Key Contributions and Domain-Specific Modifications

To train these extensive models efficiently, the authors proposed domain-specific modifications to the existing DINOv2 training algorithm, emphasizing pathology-specific data augmentations and regularization techniques. These adjustments include:

• Extended-Context Translation (ECT): A novel approach to geometric augmentation that preserves cellular morphology by avoiding distortions associated with traditional crop-and-resize techniques.
• Kernel Density Estimator (KDE) Regularization: Replacing the KoLeo regularizer with a KDE to enhance feature diversity without incurring the instability issues that arise when features are highly similar.

Evaluations and Performance Metrics

The models underwent rigorous evaluation on twelve tile-level tasks, both in-domain and out-of-domain, achieving state-of-the-art performance benchmarks. Particularly impressive results were seen in tasks such as PanMSK (at multiple magnifications), PCam, MHIST, CRC, and MIDOG, where Virchow models consistently outperformed existing models.

In-Distribution Tile-Level Benchmarks:

• Virchow 2 significantly improved the average weighted F1 score from 0.944 (Virchow) to 0.966.
• Virchow 2G further enhanced this average to 0.971, highlighting the scalability benefits of increasing the model parameters.

Out-of-Distribution Tile-Level Benchmarks:

• Virchow 2 increased the average weighted F1 score from 0.877 (Virchow) to 0.885.
• Virchow 2G further improved the score to 0.894, demonstrating robust generalization capabilities across various tasks.

Implications and Future Directions

These results underscore the potential of scaling both data and model size in computational pathology. The authors highlight the critical role of domain-specific adaptations, which can yield substantial performance gains even at smaller scales. The success of ECT and KDE regularization in particular shows promise for future applications of self-supervised learning in similar high-dimensional medical imaging domains.

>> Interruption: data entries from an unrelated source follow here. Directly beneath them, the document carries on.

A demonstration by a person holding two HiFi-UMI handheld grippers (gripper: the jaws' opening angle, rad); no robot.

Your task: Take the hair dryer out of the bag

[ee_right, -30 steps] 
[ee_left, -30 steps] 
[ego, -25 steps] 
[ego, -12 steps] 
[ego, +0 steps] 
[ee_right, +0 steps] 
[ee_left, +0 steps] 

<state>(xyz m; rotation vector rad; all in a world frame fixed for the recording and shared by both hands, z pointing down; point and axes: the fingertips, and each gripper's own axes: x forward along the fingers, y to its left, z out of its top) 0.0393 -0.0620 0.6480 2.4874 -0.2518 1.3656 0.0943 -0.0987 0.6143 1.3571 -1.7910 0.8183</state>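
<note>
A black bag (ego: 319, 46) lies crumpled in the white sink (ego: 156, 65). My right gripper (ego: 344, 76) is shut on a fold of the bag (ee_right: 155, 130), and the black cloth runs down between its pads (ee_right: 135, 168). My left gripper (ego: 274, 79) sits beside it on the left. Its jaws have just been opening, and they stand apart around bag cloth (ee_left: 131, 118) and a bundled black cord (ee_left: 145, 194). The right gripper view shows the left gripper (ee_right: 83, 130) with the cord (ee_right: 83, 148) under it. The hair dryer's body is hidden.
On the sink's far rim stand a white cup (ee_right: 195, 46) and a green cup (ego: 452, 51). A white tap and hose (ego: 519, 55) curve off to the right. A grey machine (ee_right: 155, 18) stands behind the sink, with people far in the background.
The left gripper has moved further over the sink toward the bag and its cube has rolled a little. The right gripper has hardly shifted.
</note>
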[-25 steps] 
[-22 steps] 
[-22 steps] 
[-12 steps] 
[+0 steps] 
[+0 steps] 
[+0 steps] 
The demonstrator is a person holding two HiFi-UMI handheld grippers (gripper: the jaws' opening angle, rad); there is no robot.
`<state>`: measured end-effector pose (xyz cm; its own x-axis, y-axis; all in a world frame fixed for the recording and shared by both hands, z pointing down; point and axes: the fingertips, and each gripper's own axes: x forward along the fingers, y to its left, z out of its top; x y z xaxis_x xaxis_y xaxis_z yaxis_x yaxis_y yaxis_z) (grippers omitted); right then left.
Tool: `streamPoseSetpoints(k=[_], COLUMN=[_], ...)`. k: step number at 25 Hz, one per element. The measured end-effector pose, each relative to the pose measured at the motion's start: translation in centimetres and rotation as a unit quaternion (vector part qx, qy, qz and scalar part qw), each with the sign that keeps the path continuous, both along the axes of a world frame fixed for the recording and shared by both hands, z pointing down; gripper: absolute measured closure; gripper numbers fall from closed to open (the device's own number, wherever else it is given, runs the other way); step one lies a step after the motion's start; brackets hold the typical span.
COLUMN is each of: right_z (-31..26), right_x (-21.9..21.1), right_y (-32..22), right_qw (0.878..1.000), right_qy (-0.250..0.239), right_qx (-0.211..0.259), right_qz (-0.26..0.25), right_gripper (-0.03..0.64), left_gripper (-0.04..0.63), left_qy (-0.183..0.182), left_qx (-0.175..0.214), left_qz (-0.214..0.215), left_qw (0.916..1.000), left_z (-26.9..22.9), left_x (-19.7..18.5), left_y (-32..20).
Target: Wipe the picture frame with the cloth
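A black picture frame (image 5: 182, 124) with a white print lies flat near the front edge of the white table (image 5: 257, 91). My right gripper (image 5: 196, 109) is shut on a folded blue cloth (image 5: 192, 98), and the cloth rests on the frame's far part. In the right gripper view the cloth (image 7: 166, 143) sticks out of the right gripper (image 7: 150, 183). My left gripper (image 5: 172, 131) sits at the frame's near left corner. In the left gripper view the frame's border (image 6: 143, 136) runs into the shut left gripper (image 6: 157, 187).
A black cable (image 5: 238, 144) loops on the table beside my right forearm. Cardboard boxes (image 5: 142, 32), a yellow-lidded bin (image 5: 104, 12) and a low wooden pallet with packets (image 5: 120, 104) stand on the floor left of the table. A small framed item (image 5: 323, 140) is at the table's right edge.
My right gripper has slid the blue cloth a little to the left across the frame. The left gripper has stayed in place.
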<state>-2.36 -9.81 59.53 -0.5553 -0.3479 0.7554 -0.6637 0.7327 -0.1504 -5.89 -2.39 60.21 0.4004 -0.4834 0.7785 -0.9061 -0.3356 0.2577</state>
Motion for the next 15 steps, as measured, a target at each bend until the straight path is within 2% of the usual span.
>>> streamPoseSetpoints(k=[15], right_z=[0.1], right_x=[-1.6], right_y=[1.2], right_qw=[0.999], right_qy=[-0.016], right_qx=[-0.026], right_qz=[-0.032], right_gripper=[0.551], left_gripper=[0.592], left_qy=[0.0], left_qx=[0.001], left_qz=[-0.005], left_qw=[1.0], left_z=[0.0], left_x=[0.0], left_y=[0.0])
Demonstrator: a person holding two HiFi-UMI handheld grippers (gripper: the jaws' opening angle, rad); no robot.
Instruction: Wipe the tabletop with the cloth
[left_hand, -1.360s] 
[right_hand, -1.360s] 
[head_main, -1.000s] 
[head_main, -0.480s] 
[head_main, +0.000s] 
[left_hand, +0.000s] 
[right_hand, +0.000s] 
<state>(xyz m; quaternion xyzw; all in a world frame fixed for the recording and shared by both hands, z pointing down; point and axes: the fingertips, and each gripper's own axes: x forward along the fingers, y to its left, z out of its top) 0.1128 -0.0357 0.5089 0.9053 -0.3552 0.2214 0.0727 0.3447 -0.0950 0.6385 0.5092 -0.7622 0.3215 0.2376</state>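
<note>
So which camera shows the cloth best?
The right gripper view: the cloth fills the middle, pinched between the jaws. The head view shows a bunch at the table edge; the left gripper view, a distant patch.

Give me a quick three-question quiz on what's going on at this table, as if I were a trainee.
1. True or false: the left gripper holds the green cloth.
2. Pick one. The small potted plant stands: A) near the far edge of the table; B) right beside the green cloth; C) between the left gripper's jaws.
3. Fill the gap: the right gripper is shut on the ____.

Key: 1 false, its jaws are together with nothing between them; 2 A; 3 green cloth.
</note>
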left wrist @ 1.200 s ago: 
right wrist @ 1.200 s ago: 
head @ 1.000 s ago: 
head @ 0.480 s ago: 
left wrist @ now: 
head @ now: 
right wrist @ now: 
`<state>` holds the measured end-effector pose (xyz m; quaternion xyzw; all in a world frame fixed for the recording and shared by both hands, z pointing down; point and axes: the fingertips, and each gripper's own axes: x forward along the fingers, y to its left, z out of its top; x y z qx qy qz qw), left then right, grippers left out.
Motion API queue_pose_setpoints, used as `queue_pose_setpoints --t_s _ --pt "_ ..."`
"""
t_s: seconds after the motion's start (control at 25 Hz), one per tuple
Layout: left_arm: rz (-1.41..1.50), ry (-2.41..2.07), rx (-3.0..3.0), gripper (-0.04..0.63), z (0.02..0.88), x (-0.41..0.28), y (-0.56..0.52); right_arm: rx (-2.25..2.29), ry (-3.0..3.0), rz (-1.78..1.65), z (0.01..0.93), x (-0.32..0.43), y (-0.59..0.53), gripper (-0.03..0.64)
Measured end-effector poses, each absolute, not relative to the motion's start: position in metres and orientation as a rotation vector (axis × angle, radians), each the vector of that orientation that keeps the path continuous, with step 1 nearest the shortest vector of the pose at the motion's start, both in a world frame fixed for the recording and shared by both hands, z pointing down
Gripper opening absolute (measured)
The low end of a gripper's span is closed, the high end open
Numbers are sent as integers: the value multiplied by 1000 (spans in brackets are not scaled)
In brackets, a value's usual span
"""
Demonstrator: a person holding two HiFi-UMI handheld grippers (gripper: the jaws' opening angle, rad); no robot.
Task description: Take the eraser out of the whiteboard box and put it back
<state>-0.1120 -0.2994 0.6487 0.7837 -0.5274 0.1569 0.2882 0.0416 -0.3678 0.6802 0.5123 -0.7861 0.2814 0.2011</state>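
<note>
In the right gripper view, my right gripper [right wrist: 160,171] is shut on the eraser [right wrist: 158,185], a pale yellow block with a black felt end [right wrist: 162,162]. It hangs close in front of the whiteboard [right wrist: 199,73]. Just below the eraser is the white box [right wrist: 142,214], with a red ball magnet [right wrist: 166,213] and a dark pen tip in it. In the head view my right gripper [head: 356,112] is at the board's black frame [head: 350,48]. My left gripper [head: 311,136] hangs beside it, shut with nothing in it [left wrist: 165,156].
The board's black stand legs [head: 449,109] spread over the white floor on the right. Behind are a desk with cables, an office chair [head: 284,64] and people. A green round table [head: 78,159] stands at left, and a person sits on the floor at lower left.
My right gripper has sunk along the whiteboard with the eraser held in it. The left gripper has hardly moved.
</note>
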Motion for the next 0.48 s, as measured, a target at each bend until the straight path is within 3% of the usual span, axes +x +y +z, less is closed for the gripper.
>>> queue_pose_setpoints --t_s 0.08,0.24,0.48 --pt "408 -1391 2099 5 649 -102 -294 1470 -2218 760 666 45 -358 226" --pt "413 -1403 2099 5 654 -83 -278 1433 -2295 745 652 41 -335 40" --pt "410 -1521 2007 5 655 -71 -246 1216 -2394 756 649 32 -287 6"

Theoretical implications include reinforcing the importance of tailored augmentation strategies and regularization techniques in self-supervised learning, particularly in domains with inherently high redundancy and unique morphological features. Practically, the advancements made by Virchow models could pave the way for more robust and accurate diagnostic tools in pathology, potentially aiding in tasks such as disease subtyping, biomarker quantification, and survival prediction.

Moving forward, further exploration into model architectures and training methodologies tailored to specific pathology subdomains could yield even more refined models. Additionally, expanding the training dataset to include a broader range of tissue types and staining techniques could further enhance the generalizability and performance of such foundation models.

Conclusion

Eric Zimmermann and colleagues have made significant strides in the field of computational pathology with Virchow 2 and Virchow 2G. By scaling data and model parameters and introducing pathology-specific training adaptations, they have set new standards in tile-level tasks performance. These advancements underscore the ongoing potential for model and data scaling in furthering the efficacy and application range of foundation models in pathology.